WHAT YOU WILL DO ▸
Across the data below, in how many lines does the word "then" appear? Give only the number.

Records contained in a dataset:

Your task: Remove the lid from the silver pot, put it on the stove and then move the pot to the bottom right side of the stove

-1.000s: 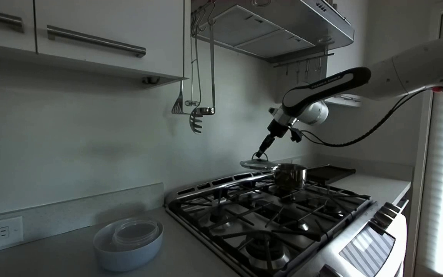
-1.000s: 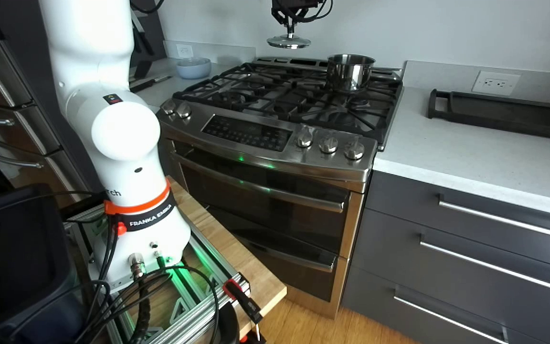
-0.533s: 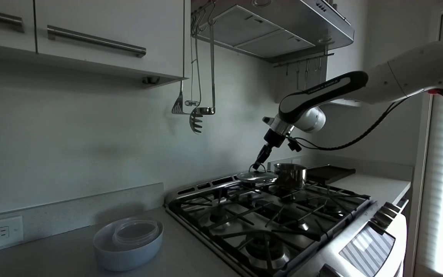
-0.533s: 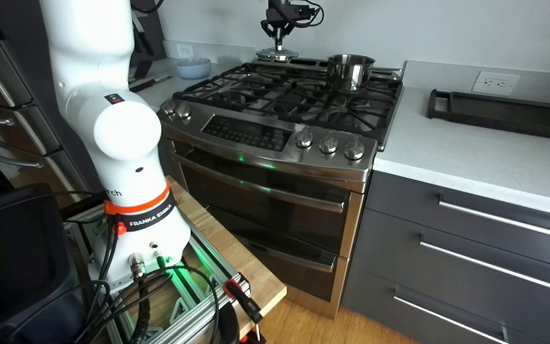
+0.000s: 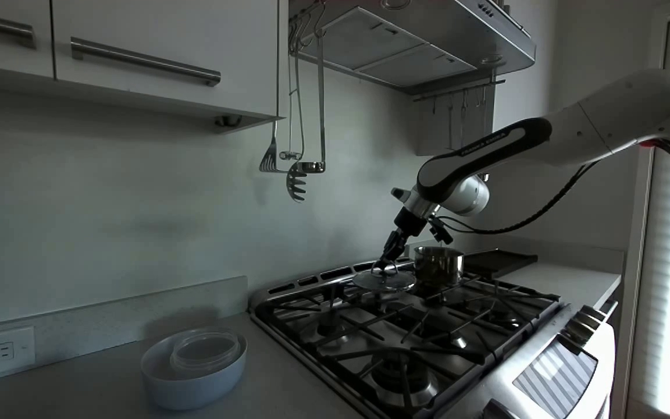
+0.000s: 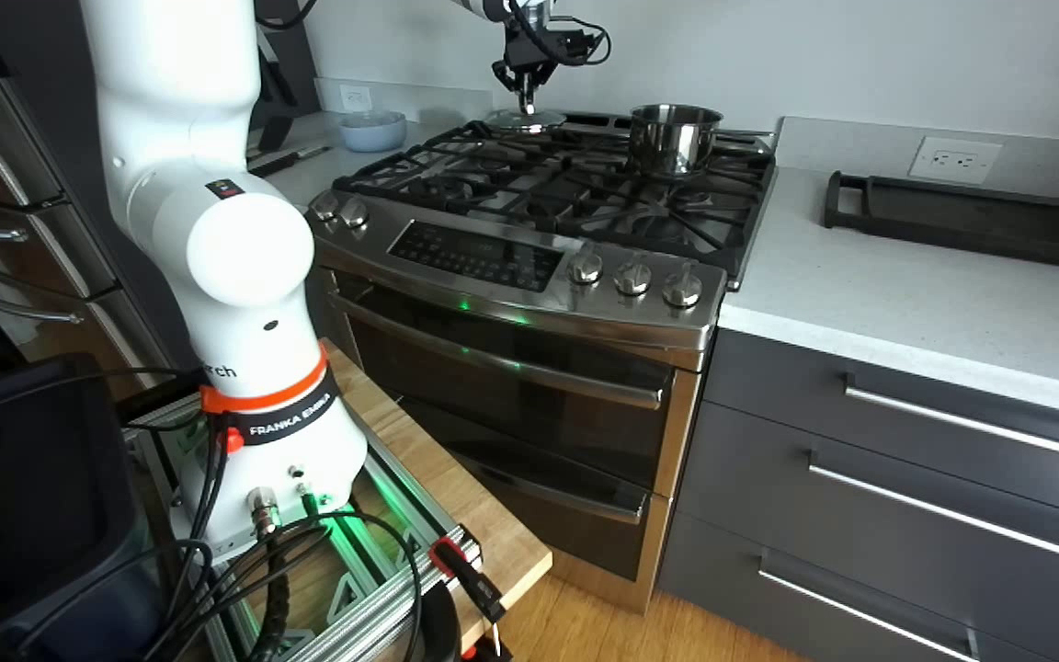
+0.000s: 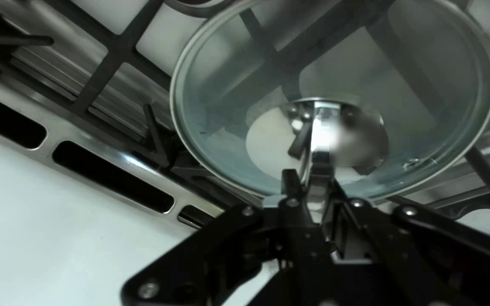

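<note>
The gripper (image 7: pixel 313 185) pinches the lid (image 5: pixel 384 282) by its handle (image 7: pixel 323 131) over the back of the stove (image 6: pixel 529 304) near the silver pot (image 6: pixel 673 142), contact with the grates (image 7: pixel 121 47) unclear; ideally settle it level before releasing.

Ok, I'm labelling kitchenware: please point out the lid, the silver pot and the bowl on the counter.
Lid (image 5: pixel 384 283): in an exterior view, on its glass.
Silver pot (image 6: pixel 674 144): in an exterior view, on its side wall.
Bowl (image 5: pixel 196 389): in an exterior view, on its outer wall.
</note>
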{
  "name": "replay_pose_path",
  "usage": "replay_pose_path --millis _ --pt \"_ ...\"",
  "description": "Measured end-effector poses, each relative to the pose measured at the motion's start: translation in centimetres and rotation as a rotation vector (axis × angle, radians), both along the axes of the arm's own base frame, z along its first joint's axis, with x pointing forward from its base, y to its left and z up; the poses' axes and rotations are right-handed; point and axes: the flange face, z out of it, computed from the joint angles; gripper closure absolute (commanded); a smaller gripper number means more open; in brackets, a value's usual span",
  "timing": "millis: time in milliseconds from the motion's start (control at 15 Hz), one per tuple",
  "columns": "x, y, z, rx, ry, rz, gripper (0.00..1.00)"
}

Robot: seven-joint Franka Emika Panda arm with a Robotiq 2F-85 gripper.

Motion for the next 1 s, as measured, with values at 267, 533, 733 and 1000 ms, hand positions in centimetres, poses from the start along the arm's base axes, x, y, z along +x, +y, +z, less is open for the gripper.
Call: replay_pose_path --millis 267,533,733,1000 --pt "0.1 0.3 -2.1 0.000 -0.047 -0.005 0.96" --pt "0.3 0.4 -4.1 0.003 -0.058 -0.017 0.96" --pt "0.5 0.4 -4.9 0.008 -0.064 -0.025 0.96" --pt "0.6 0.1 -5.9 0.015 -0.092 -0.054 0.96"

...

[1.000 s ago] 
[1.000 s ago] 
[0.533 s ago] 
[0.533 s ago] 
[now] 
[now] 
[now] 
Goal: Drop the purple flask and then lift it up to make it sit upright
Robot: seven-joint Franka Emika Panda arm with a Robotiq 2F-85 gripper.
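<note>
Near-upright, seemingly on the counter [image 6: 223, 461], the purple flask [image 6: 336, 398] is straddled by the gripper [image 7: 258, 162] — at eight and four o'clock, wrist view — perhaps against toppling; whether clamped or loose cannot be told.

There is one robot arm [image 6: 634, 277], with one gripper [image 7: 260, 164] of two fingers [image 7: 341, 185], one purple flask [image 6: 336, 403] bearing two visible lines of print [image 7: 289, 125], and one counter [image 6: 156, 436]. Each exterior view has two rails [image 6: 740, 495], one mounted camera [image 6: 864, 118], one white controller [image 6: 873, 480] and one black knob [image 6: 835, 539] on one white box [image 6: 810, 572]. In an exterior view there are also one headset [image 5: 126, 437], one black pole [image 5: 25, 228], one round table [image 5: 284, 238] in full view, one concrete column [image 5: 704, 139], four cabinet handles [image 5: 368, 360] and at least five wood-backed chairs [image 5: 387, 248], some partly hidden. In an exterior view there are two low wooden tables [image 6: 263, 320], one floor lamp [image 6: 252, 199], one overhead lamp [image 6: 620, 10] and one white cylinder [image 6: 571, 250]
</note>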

ANSWER BELOW ▸
2